The Leonard L. Milberg Irish Theater Collection has been given in honor of Paul Muldoon, the Howard G.B. Clark ’21 University Professor in the Humanities and Chair of the new University Center for the Creative and Performing Arts. The collection of Irish Theater is the fourth major book collection that Milberg has acquired and donated to Firestone Library. Milberg developed this collection to match the strengths of Princeton’s holdings, and it expands on the earlier Milberg Collection of Irish Poetry. Currently, the collection includes the work of 82 Irish playwrights and 10 Irish theater companies and numbers well over 1,000 items. The complete list of playwrights and theaters is listed below. Several major twentieth-century Irish playwrights were not included in this collection, such as George Bernard Shaw, Oscar Wilde, and W. B. Yeats, because the Princeton Library already has extensive holdings.

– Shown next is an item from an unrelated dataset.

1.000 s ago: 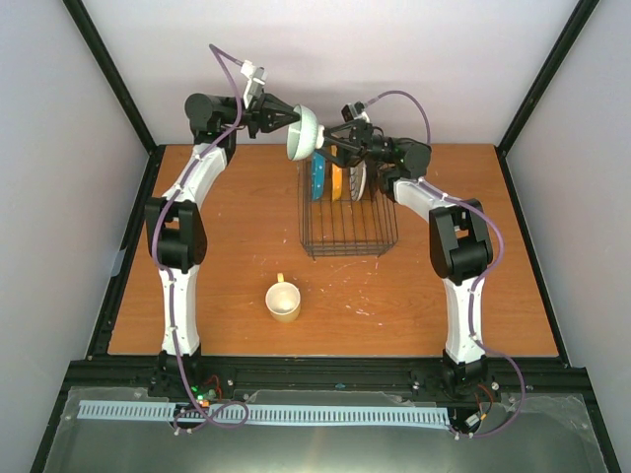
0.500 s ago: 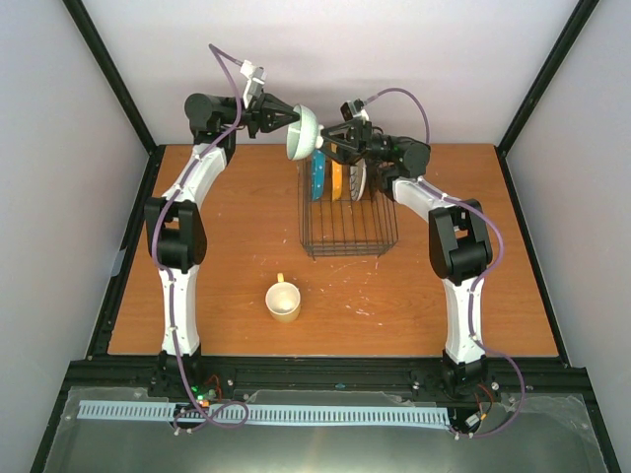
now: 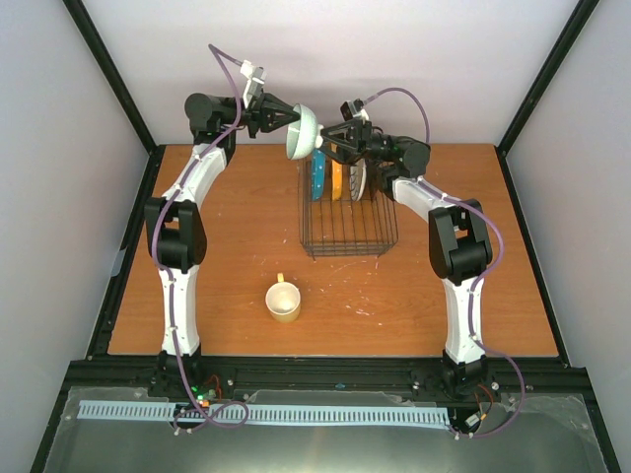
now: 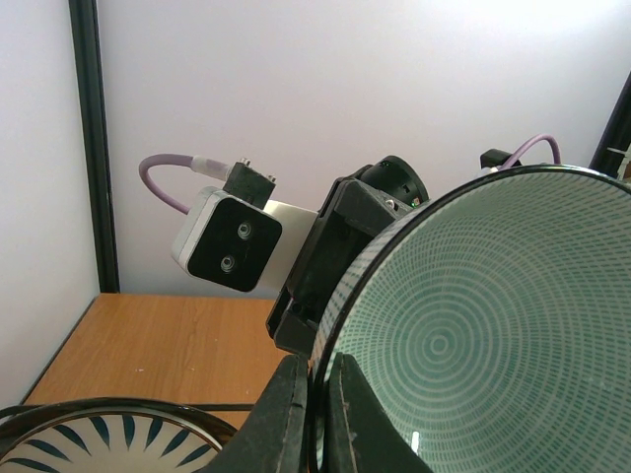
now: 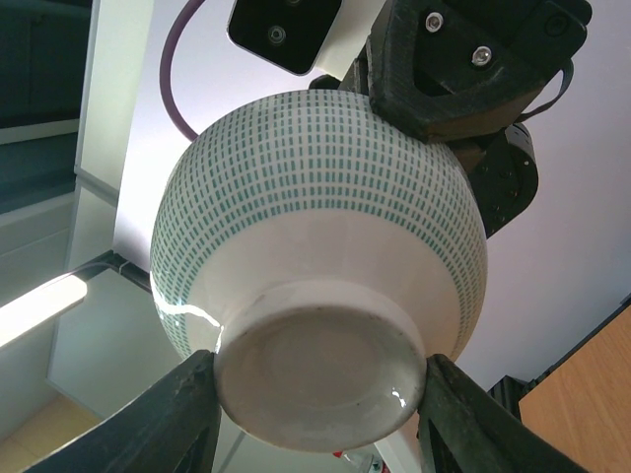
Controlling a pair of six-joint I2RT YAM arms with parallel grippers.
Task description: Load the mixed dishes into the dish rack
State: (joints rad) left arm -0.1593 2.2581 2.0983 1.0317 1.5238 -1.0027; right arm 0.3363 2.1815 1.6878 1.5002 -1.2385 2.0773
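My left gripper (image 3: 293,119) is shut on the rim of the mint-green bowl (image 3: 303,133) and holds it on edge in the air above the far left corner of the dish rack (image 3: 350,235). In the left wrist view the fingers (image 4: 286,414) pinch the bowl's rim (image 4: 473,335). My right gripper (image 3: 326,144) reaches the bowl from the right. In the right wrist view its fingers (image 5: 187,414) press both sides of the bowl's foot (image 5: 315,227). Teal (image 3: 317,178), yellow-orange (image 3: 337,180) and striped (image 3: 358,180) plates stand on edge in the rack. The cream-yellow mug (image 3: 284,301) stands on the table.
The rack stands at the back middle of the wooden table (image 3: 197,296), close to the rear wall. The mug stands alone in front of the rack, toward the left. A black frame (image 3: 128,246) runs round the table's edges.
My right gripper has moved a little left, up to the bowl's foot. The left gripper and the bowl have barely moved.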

The Collection of Irish Theater begins in the mid-nineteenth century with Dion Boucicault (1820-1890). Boucicault’s first great success, London Assurance, opened to acclaim at the Covent Garden Theatre, London, on 4 March 1841, and ran for 69 nights, a very long run in those days. Continuing through the late nineteenth century and into the twentieth, the collection offers extensive holdings of the works of Lady Augusta Gregory (1852-1932) and John Millington Synge (1821-1909), who, with W. B. Yeats, founded the Abbey Theatre in 1904. The turbulence of the Irish political situation in the twentieth century can be traced in the plays of Sean O’Casey (1880-1964) from the 1920s all the way through to present-day works by Gary Mitchell, Connall Morrison, and Graham Reid. Along with well-established playwrights like Brian Friel, Frank McGuinness, and Tom Murphy, the collection includes younger writers like Marina Carr, Martin McDonagh, and Conor McPherson, whose latest works are exciting and challenging audiences today.
This collection will be kept alive, as are the other Milberg Collections, and new playwrights will be added as they come on the scene.